When devotees offer arghya to the Sun God, the prasad present on their soop (bamboo trays) convey their prayers to the supreme power. The soop is representative of many beliefs like generations of devotion and dedication, or an act of cleansing just as the soop is used to clean rice and wheat by women at home. Daura is used for carrying the soops containing items for the puja.
Sangeeta has been the flag-bearer of her family business for the past 30 years. But sales figures and narrow profit margins disappoint the 45-year-old.
“I have been selling soops and dauras at GPO roundabout for decades. My heart does not allow me to switch to any other business despite a very poor profit margin. My sons tell me to do something else because of the poor sales but I am firm that I would sell these till I die. My family has been associated with the business for 50 years,” she says.
Sangeeta added that a few years ago, the GPO roundabout was a happening place for Chhath devotees because essential things required in observing the festival were sold here.

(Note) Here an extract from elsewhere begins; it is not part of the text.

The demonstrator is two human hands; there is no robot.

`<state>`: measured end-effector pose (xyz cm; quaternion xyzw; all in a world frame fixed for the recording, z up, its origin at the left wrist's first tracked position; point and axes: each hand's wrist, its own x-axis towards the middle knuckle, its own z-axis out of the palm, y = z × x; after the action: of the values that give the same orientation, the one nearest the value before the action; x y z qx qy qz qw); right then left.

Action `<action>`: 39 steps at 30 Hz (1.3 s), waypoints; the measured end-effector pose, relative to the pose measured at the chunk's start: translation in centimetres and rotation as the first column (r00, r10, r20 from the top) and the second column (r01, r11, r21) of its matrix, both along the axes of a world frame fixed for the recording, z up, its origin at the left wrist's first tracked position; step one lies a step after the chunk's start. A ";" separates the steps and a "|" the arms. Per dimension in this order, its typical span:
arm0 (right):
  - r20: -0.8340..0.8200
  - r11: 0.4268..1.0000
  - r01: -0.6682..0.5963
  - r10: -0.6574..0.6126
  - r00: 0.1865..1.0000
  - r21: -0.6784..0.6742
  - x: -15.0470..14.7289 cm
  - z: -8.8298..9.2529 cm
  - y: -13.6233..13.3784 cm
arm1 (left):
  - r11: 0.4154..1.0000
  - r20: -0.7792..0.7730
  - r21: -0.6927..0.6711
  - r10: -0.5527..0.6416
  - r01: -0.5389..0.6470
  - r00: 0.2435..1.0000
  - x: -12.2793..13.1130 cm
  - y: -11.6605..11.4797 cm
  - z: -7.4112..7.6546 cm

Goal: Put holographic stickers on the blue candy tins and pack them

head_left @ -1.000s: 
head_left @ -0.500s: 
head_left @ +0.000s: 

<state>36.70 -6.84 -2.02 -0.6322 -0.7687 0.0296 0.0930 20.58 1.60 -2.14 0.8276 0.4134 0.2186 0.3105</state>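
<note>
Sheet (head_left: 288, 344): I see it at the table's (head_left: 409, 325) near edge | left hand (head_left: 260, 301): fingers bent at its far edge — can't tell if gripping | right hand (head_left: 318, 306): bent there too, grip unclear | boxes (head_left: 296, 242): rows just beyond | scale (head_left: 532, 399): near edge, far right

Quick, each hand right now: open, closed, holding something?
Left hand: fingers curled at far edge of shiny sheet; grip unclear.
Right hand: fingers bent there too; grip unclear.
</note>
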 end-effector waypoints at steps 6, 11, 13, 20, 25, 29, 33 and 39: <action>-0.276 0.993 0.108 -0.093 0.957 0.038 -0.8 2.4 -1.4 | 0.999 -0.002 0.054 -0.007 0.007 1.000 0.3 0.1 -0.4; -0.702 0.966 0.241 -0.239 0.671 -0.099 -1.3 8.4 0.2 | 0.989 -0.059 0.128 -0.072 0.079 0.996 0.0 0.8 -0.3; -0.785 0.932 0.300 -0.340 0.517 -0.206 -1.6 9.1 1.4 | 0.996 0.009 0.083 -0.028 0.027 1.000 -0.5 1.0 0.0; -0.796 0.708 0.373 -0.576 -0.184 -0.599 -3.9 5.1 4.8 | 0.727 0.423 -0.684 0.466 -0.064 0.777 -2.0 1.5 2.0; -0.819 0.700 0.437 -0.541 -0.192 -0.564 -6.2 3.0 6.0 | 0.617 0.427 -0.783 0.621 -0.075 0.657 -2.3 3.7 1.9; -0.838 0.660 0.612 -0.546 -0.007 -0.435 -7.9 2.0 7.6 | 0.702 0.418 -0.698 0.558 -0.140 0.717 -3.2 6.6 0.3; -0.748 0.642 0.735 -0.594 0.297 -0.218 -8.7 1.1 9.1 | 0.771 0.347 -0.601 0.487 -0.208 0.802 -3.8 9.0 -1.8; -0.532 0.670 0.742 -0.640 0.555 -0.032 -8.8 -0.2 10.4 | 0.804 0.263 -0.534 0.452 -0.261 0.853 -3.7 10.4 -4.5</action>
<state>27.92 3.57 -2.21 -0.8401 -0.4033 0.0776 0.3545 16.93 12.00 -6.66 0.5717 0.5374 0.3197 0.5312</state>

“Chhath ke liye bahut bhir hoti thi yahan (The roundabout used to be crowded). People selling soops and dauras used to make good money during the festival. Now, the situation is such that these essential items are being made in the rural areas. We spend a lot in buying these products and bringing them to Patna. Thus, the profits have gone down. We just make Rs 2 on each product,” says the resident of Jakkanpur.
The kind of soop is indicative of one’s financial strength and the ingredients, too, vary according to the budget of the devotee. Not all soops carry the same prasad but a few ingredients form an essential part of every offering.
The minimum price of a soop is Rs 15 and a daura is Rs 30.
“During the festival, I sell around 100 dauras and 500 soops,” Sangeeta says.
According to her, the profit margin goes down because too many people in the villages are making the two products. These are bought by the wholesale marketers, who sell them to petty shopkeepers at a high margin.
“Because of their easy availability, we have to sell them to the devotees for a minimum price. Thus, the profit goes down,” she says. Sangeeta adds that she has a family of 15 and Chhath was once a good time to make money.
“One in my family is a driver. Others do odd jobs. It is me who is still continuing with the soop and daura business,” Sangeeta says.
Another family of six echoed Sangeeta. Headed by 60-year-old Sethi Sao Gupta, the family, too, is in the same trade.
“Unlike earlier years, this year was a damp squib. The graph of the business, started by my father, is heading south. I might have to think of something else next year,” says Gupta.